Each singer sang two 8-s messa di voce tokens per F0 on /
/, beginning at A4 (440 Hz) and moving down by semitone (ST) to the lowest note at which both tokens were judged to be of public performance standard, then returning to A4 and moving up by ST to the highest satisfactory note. A high standard was set for acceptable phonational quality in order to ensure that the results would be truly representative of the classical singing demands of the messa di voce, not just of musical range. Reference pitches were provided on a Yamaha Clavinova CLP 811.
Data Analysis
Acoustic data. Analysis of the acoustic data is reported in Collyer, Davis, Thorpe, and Callaghan (2007). The audio signal was resampled at a rate of 25 times per s to align with the trimag data. For each token, maximum SPL was calculated as an average of the five samples (200 ms) centering around the point of highest SPL, whereas minimum SPLs at the start and at the end were averaged over the first and last five samples of each token's SPL trace, respectively. For each singer, maximum SPL for each F0 was then averaged over the two tokens (four tokens at A4), and minimum SPL was averaged over the start and end of the two tokens (i.e., four minima per F0 and eight minima at A4).

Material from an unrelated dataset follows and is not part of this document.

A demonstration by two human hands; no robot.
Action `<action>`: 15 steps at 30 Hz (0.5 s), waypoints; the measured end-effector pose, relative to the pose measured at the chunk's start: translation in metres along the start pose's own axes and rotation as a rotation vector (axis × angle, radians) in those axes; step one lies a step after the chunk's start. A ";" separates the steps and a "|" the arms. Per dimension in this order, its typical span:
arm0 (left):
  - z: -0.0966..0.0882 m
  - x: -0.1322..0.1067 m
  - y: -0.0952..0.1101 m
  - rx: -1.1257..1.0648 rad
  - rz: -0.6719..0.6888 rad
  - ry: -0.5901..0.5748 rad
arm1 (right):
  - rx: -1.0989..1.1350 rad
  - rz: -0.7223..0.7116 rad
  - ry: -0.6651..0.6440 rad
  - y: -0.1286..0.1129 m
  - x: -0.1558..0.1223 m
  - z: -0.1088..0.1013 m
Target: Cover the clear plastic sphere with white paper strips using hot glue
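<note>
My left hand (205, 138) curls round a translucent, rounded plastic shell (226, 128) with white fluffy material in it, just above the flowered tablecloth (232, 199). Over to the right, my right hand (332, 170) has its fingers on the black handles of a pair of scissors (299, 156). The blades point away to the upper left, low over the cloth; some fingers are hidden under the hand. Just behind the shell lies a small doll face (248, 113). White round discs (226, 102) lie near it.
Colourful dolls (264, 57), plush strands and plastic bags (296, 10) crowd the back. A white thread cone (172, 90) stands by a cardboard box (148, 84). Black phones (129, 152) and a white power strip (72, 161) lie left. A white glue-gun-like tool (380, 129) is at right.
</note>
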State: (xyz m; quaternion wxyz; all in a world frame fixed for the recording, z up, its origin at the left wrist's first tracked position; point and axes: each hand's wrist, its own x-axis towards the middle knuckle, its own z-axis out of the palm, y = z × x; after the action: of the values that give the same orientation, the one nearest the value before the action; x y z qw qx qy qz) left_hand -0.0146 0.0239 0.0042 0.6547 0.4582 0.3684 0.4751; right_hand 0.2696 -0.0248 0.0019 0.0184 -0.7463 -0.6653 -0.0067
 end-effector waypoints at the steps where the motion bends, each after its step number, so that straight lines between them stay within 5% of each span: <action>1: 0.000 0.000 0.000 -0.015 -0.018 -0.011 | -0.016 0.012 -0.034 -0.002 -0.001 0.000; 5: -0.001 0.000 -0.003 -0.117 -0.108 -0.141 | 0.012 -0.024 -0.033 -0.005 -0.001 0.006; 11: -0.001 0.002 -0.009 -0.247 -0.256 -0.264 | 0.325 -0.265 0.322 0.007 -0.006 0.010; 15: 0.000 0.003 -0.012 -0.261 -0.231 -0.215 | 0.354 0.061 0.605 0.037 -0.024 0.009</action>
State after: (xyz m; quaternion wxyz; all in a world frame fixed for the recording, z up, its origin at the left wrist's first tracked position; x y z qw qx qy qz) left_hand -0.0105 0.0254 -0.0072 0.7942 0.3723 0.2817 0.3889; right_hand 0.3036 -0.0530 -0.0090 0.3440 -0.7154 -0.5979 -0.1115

Respiratory data—trimag data correction. Respiratory data were analyzed in three steps: trimag data correction (field distortion correction, rotation, and translation), LV estimation, and chest-wall kinematic plotting. Day et al. (1998) noted that distortion of the electromagnetic field was the greatest source of error in trimag data collection, but field distortion remains constant if the transmitter position and environment remain unchanged (Day et al., 1998; Day, Murdoch, & Dumas, 2000). Thus, it is possible to calculate and compensate for these distortions by measuring a known grid and calibrating the magnetometer data according to the error calculations (Day et al., 2000). Readings were taken across a vertically mounted calibration board marked with a grid at 20-cm intervals (6 columns x 5 rows). The board was positioned at five distances from the transmitter boxes (36 mm, 136 mm, 336 mm, 536 mm, 736 mm). The external boundaries of these measurements were chosen to ensure they would encompass all sensor positions on all singers. The readings taken from the calibration board were compared with a reference grid of the actual distances, and a polynomial equation of best fit was established for correction. The distortion correction coefficients were applied to all trimag data. Next, to align by rotation the x, y, and z axes of the three transmitter boxes, we took axial calibration measurements of three common points (an arbitrary zero point, a point further along the anteroposterior [x] plane, and a point further along the lateral [y] plane) using one sensor from each box. Rotation correction coefficients were calculated from the variations and were applied to all data. Finally, because the four sensors attached to each box reported their positional coordinates relative to the point of origin (0, 0, 0) of their own transmitter box, the axial calibration measurements were used to translate mathematically the point of origin of two of the transmitter boxes to match the third.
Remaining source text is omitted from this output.